The commentators predict a tough, bleak season for President Macron, as he prepares for looming social unrest and battles with the trade unions over his reform agenda.
As President Macron presides over his government's last cabinet meeting this Wednesday before the summer vacation, Le Figaro says his Ministers will be ”On the Move” during their short time off, with the President's flagship reform of the labour code, very much on their minds.
The paper says they will have to find a way to get the job done, without putting the unions on a war footing.
According to the right-wing publication, the unions are already enraged by Macron’s drastic cuts in public spending, his offer of tax-breaks for the wealthy and mandatory reductions in unemployment insurance.
Le Figaro holds that it will take more than courage and nerve, for President to see the reforms through, so as to have something to show the nation as he marks his first one hundred days in office.
Le Parisien says the young new President woes are compounded by the campaign promise he made to consult the French people on the issue of First Lady's Status in order to bring greater transparency to the Elysée Palace.
The paper holds that with the law barring lawmakers from employing family members, the Macron Administration probably inflamed the petition signed by more than 285,000 citizens, opposing an official role for Madame Brigitte Macron.
La Croix warns that it would be a major mistake to try to codify a role for the First Lady.
The Catholic daily argues that creating an official status for the Head of State's companion would be tantamount to establishing the principle of her "existence in a Republic where it is not the couple which is elected but a man or a woman".
According to La Croix, if Madame Macron ends up being granted a status, then the government should create one too, for the spouses, of people tasked with representing the Republic whatever their positions, not forgetting the never-mentioned question of "First Husbands".
Sud-Ouest points to what it claims has infuriated the summer petitioners the most.
According to the paper, it is the idea that tax payers money is being spent on the President's wife. This, so she can have a team around her to handle her stockpile of letters and emails.
In the view of the regional publication, Macron's apparent capitulation on such a trivial issue demonstrates just how difficult it can be in France to change old habits and confront taboos.
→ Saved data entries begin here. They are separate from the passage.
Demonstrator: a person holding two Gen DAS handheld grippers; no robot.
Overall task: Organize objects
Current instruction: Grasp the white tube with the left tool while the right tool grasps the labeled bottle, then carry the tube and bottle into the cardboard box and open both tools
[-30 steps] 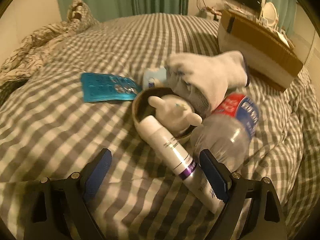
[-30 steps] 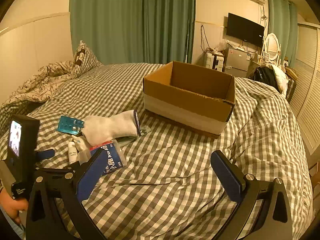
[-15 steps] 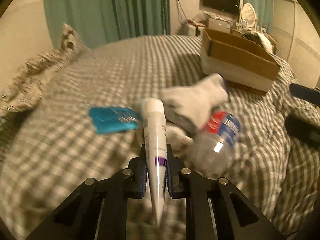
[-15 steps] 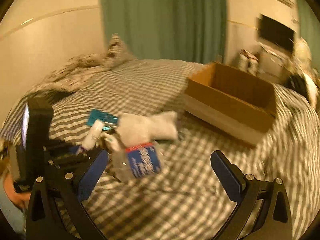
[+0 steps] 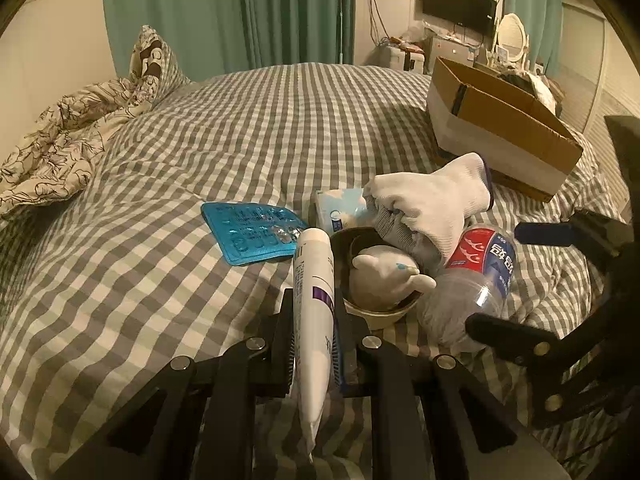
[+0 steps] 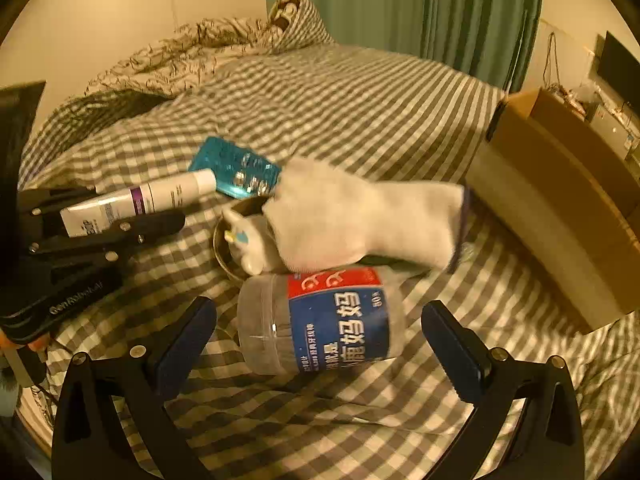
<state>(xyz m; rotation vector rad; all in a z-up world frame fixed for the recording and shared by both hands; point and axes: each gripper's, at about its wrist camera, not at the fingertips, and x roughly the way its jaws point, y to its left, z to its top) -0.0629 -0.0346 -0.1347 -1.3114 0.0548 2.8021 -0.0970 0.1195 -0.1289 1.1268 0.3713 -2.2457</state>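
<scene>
My left gripper (image 5: pixel 314 320) is shut on a white tube (image 5: pixel 314 280) with a purple band, held off the checked bed; the tube (image 6: pixel 140 202) also shows in the right wrist view. Just beyond it, a bowl (image 5: pixel 376 314) holds a white toy (image 5: pixel 384 276). A white sock (image 5: pixel 432 200) lies over the bowl's far side. My right gripper (image 6: pixel 316 312) stands open around a lying clear jar (image 6: pixel 320 328) with a red and blue label, pads apart from it. A blue blister pack (image 5: pixel 252 232) and a tissue pack (image 5: pixel 340 208) lie behind.
An open cardboard box (image 5: pixel 500 128) sits on the bed to the right, beyond the sock. A crumpled floral quilt (image 5: pixel 60 140) and a pillow (image 5: pixel 152 60) fill the far left. Teal curtains (image 5: pixel 240 12) hang behind the bed.
My left gripper shut on the white tube and lifted it from beside the bowl. My right gripper swung down and left, from facing the box to straddling the jar.
</scene>
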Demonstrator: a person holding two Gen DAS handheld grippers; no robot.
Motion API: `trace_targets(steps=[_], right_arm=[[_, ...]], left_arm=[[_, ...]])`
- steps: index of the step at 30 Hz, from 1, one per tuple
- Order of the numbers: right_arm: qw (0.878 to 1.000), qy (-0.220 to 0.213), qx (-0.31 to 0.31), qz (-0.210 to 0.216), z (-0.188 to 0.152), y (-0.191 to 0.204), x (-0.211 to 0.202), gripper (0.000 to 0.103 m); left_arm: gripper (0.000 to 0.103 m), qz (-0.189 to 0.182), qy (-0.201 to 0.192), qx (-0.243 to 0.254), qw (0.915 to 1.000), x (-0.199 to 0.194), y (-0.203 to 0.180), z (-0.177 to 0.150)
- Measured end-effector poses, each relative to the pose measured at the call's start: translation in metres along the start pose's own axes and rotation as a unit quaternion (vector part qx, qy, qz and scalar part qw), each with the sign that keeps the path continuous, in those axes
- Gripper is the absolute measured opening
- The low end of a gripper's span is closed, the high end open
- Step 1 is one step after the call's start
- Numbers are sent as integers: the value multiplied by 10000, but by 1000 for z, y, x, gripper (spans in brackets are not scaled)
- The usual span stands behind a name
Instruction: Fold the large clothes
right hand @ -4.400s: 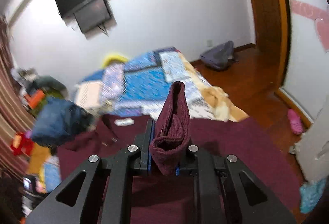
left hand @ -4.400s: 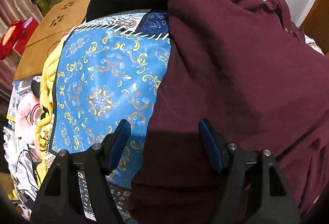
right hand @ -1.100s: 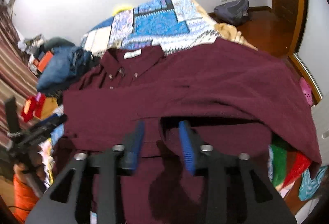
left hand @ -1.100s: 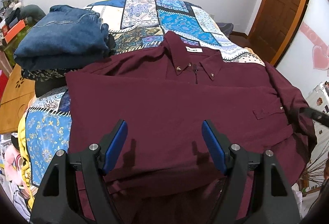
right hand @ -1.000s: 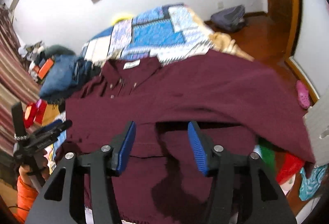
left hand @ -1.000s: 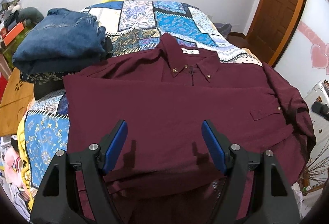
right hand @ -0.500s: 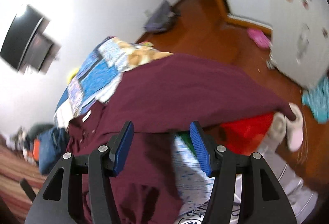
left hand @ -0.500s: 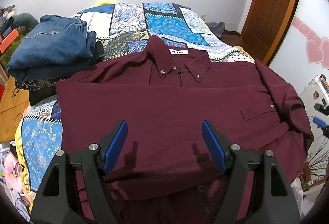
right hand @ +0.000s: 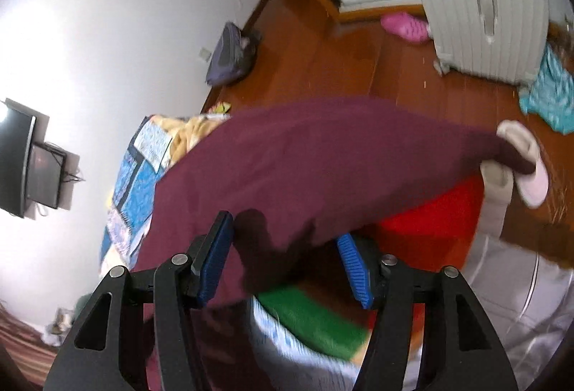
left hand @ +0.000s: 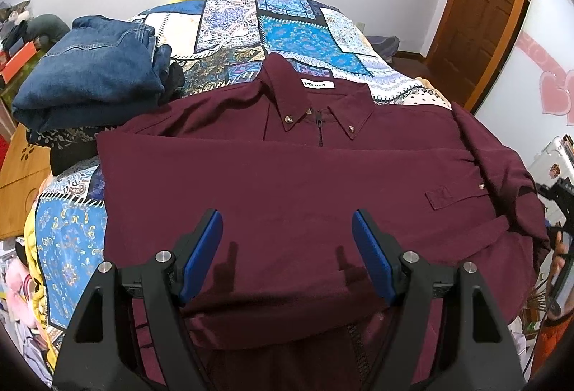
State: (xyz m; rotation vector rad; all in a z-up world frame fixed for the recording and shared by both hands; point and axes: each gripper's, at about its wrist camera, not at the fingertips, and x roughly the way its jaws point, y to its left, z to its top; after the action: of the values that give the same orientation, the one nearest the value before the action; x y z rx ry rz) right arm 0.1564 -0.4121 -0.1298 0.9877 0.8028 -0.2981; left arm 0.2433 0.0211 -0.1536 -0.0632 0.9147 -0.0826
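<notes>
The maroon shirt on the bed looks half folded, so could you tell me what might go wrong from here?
1. The maroon shirt overhangs the bed's right edge; its sleeve end hangs toward the slippers and may slide down.
2. The right tool, jaws just opening, has loose fabric between unpressed pads, so closing could bunch it.
3. The left tool hovers open, so nothing pins the fold.
</notes>
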Motion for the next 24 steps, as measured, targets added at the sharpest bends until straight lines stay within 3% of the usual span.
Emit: trace_targets(steps=[2, 4, 6, 10, 14, 19, 24], right_arm=[[9997, -120, -171, -147, 4, 8, 3, 50], [9983, -211, -469, -269, 7, 19, 6, 23], [9963, -205, -784, -298, 9, 31, 8, 13], [9897, -508, -1323, -178, 13, 60, -10, 11], [9780, -826, -1881, 373, 18, 105, -41, 7], [9473, -940, -2818, 1202, 0, 183, -78, 7], [9069, -448, -3698, 1968, -51, 252, -85, 7]], left_arm=[[73, 33, -22, 41, 10000, 0, -1, 0], [73, 76, -60, 95, 9999, -1, -3, 0], [73, 103, -110, 131, 9998, -3, -2, 1], [73, 119, -195, 102, 9997, -8, 3, 3], [73, 155, -290, 13, 9995, -13, 11, 4], [73, 193, -447, -133, 9987, -24, 26, 5], [73, 265, -628, -317, 9972, -38, 44, 4]])
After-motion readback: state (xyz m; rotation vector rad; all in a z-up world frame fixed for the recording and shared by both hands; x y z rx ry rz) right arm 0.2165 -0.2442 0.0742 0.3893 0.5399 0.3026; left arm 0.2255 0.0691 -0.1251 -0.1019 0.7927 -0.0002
And a time when President Macron is asking the French people to tighten their belts, Le Parisien underlines what appears to be another contradiction in President Macron’s policies.
It is the whopping 300,000 euros squandered on his summoning of lawmakers to Versailles for his general policy address.
Le Parisien reports that the cost of operation was made public by the National Assembly on Tuesday noting that the budget drawn from the resources of the two houses does not include so-called unusual expenses such as the hiring of buses and cabs for the 577 MPs and 348 senators during the occasion.